Cumhur İttifakı tarafından ötekileştirilen siyasi parti seçmenlerinin parçalanmadan bir adayı destekleme konusunda fikir ve eylem birliğine ulaşmaları, özgürlüklerden yana seçmen kitlelerini büyüterek sandık başına götürebilmelerine, bağlı olarak seçimin sonucu üzerinde etkili olacak.

Bu belirlenme her nasıl sonuçlanırsa sonuçlansın bir sonu değil, ancak ve yalnız faşizmden uzaklaşma yönünde adımlar oluşturabilir.

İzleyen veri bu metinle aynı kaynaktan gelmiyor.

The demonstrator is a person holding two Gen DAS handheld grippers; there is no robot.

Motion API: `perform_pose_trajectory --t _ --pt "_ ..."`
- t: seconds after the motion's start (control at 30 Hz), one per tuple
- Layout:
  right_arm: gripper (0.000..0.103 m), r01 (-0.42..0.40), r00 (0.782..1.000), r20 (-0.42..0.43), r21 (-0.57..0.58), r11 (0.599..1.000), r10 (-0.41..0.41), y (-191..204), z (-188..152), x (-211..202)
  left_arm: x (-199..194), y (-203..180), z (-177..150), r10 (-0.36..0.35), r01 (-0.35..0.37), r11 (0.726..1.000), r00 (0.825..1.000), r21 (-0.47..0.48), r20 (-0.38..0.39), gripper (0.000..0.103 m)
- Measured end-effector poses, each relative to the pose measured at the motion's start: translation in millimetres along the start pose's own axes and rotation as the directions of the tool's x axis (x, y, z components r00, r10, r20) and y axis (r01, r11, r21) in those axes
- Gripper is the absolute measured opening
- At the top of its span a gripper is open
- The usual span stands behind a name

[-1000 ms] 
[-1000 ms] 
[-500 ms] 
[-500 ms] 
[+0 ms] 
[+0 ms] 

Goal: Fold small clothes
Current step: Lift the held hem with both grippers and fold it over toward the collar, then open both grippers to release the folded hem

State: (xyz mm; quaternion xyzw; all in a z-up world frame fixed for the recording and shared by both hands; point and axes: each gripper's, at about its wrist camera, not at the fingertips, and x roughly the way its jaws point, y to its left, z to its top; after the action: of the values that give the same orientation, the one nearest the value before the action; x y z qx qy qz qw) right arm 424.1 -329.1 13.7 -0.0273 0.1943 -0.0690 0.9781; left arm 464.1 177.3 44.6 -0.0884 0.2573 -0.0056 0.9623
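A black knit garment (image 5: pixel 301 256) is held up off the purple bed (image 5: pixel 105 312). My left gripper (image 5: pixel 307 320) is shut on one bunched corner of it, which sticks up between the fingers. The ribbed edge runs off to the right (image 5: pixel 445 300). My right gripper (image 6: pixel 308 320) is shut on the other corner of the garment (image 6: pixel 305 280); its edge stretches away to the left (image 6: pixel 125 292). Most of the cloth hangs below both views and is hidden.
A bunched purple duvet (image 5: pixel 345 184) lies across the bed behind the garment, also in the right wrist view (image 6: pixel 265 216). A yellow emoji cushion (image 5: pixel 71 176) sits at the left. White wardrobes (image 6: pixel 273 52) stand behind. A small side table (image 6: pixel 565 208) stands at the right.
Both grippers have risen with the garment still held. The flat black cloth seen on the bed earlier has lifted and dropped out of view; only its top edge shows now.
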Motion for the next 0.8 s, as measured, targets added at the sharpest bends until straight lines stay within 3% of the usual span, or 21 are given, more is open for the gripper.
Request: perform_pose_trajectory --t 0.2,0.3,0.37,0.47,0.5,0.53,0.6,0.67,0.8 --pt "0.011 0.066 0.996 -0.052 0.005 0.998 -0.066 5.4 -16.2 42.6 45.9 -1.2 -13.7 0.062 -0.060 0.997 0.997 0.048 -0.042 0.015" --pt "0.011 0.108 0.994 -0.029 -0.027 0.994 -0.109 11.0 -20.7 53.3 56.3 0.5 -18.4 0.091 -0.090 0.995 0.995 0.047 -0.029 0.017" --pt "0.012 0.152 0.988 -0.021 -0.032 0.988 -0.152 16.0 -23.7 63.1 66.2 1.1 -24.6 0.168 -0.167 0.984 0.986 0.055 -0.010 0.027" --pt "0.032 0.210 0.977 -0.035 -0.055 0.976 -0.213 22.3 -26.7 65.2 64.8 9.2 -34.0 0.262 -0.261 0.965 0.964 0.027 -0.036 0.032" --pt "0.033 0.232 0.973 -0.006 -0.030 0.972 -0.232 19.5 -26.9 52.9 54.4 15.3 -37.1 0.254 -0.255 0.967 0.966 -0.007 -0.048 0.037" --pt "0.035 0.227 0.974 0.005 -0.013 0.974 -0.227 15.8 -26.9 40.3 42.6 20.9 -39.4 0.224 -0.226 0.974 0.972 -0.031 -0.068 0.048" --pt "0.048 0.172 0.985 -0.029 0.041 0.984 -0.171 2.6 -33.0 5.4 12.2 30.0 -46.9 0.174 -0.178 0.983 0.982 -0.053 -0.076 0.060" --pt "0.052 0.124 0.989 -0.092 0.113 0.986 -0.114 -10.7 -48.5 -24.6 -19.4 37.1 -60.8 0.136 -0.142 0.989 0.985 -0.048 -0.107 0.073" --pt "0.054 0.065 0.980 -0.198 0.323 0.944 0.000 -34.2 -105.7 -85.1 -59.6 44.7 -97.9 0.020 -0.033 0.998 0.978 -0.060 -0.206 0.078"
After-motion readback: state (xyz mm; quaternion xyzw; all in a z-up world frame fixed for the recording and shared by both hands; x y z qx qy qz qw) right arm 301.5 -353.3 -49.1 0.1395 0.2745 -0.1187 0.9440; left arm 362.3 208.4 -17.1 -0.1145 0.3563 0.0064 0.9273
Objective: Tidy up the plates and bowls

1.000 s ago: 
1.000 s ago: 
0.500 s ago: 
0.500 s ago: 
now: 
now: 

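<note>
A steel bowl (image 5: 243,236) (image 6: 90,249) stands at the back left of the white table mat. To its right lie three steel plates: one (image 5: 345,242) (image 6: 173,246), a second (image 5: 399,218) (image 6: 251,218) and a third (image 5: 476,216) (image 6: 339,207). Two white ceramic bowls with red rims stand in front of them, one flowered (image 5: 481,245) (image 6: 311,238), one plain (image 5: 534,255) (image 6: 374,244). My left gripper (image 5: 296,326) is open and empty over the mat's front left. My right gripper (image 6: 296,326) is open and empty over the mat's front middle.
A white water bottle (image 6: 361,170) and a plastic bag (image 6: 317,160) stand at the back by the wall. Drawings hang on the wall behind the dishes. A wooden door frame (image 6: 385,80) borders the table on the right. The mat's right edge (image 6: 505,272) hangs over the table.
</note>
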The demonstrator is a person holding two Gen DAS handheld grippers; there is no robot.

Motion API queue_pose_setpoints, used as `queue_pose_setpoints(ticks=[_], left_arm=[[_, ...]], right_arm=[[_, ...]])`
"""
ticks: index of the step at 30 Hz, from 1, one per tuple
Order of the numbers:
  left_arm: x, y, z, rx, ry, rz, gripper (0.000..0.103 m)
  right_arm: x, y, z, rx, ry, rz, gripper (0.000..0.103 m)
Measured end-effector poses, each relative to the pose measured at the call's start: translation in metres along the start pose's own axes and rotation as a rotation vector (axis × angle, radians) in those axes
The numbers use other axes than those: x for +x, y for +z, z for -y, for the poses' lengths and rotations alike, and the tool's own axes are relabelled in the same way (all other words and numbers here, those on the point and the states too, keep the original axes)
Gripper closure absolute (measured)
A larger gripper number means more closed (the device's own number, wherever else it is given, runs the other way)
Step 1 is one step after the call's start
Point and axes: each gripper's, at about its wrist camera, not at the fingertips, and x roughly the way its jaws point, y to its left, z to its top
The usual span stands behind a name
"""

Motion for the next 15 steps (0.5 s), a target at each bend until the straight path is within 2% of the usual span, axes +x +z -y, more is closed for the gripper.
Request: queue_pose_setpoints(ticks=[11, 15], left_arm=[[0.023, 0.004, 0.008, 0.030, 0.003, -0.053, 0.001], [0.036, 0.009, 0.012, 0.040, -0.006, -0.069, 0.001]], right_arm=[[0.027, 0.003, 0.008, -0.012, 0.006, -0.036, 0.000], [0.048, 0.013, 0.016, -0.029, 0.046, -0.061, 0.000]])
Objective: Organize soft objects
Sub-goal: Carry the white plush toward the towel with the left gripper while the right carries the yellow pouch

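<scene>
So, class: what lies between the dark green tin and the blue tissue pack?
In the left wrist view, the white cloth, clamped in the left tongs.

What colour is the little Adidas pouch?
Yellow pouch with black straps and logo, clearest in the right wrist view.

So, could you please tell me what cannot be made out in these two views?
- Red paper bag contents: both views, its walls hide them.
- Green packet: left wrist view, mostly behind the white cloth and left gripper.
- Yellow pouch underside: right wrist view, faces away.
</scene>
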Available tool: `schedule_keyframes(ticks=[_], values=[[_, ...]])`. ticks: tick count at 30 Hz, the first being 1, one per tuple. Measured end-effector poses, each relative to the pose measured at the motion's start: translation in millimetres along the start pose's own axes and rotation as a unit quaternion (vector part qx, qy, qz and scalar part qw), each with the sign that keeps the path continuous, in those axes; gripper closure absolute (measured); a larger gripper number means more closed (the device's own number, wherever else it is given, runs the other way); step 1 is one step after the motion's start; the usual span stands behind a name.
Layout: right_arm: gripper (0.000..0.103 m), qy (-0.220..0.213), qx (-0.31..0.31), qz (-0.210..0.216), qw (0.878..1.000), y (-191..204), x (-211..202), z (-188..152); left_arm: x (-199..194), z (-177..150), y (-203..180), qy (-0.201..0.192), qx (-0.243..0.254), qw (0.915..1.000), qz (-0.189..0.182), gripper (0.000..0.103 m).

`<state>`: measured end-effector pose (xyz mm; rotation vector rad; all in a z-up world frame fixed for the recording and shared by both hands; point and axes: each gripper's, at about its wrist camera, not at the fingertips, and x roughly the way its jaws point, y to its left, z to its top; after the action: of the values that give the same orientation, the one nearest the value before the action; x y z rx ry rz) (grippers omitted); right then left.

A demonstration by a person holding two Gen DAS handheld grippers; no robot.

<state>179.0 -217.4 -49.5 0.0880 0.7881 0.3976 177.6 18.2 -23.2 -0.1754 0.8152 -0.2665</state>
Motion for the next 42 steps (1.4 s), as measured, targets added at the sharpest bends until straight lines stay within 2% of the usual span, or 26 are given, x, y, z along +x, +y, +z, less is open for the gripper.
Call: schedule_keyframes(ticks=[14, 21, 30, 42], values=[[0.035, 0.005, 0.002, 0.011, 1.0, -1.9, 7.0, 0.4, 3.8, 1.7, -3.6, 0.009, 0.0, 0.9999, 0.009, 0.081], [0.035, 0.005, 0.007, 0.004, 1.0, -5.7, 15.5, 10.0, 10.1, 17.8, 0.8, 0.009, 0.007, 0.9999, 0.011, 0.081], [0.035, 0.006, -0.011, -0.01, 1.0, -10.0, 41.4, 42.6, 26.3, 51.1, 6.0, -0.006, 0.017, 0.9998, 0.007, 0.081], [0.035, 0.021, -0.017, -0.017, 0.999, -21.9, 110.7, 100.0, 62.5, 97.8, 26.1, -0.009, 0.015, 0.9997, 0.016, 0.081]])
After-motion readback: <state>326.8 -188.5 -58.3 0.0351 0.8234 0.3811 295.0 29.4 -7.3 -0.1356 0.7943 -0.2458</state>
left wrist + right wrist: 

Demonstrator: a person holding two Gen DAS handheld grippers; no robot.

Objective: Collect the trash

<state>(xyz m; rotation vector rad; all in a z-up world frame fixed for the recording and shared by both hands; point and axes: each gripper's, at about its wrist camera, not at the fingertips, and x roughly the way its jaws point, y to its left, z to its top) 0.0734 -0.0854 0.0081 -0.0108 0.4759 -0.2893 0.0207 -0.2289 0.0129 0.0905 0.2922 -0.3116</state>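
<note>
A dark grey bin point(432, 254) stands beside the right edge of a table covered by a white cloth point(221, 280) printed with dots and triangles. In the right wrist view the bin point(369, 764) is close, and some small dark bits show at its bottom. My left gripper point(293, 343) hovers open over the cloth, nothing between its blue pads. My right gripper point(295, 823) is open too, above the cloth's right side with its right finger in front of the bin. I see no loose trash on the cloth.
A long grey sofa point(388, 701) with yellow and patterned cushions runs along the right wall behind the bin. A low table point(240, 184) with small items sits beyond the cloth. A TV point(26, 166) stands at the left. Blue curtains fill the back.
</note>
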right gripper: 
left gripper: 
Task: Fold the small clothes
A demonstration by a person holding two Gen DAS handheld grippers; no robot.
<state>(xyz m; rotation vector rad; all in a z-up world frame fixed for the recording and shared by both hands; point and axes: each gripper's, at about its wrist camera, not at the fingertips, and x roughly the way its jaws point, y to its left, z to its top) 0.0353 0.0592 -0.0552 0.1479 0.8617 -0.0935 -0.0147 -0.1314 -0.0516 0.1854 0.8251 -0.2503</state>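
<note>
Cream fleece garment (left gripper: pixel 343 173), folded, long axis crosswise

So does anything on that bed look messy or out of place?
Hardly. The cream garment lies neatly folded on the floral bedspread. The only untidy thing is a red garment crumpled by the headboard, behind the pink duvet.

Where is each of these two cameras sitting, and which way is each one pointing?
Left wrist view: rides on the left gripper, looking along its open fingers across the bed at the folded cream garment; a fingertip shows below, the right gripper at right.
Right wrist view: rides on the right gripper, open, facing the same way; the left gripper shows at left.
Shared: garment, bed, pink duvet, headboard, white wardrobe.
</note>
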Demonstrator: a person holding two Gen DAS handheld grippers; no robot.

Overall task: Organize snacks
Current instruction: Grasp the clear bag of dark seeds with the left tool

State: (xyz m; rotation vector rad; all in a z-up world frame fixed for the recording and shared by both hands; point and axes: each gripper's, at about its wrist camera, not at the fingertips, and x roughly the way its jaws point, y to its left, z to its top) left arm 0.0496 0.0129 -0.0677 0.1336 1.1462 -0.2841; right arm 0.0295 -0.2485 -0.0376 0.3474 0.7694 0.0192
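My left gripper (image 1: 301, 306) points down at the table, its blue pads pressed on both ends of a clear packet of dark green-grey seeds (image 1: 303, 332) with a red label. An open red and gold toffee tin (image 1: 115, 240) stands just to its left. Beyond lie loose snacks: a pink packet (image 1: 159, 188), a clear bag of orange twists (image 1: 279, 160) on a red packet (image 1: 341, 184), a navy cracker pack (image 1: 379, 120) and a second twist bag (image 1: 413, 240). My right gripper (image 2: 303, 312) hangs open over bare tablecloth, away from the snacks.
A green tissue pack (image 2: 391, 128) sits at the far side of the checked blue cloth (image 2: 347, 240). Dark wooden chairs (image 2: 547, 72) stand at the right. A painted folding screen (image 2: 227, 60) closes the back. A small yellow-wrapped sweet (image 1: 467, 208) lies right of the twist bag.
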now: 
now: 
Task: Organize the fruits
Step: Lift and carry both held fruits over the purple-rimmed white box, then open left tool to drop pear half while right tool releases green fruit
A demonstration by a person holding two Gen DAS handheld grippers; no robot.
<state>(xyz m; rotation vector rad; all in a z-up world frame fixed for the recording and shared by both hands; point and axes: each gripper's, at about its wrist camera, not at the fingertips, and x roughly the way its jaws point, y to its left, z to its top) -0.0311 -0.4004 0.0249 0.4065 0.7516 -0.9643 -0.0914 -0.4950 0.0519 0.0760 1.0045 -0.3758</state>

Süreç -uzun erimde- demokrasi, insan hakları, özgürlük, eşitlik ve kardeşlikten yana olacak ve öyle işleyecektir.

Not: Bu yazıda kullanılan Mahalle Statüleri veritabanı 30 büyükşehirin tüm mahalleleri ile 51 ilin 20 bin ve üzeri nüfuslu yerleşimlerin mahallelerini kapsayan bir VERİ ARAŞTIRMA indeksidir. Bu indeks; yüzde 60 vergiye esas arsa metrekare fiyatları, yüzde 30 mahalle sakinleri ortalama okullaşma süresiyle yüzde 10 ağırlıklı bina görünüm skalası ağırlıklı siyasal veriler de içeren, güncellenen bir veritabanıdır. Yazı VERİ ARAŞTIRMA A.Ş’nin, mahalle statüleri veritabanından yararlanarak hazırlanmıştır.